## EXERCISE REQUIREMENTS
Transcribe, leaving out every picture, the lines that run from the start of the listing below through the line with "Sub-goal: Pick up".

## SUPPLIED INFORMATION
※ ※ ※

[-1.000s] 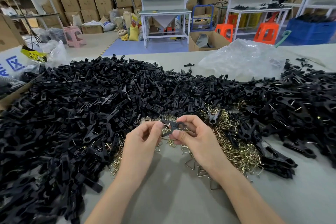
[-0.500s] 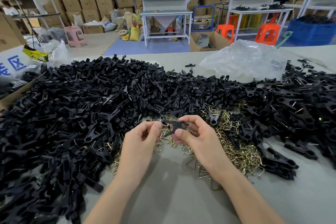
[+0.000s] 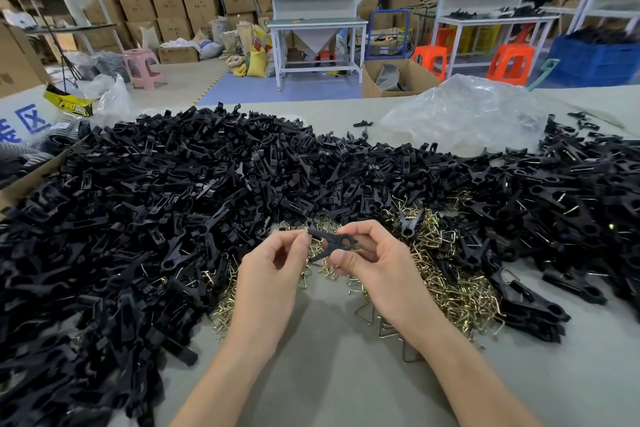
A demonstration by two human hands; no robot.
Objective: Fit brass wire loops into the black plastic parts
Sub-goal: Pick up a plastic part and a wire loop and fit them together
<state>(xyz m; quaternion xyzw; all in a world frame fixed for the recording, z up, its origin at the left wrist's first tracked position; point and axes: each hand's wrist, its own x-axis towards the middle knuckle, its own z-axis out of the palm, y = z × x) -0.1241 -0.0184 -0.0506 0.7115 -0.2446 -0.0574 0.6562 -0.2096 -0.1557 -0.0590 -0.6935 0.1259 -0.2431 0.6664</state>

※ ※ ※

## YOUR SOLUTION
[-1.000s] 
[-0.500s] 
[+0.000s] 
A demonstration by two human hands; no robot.
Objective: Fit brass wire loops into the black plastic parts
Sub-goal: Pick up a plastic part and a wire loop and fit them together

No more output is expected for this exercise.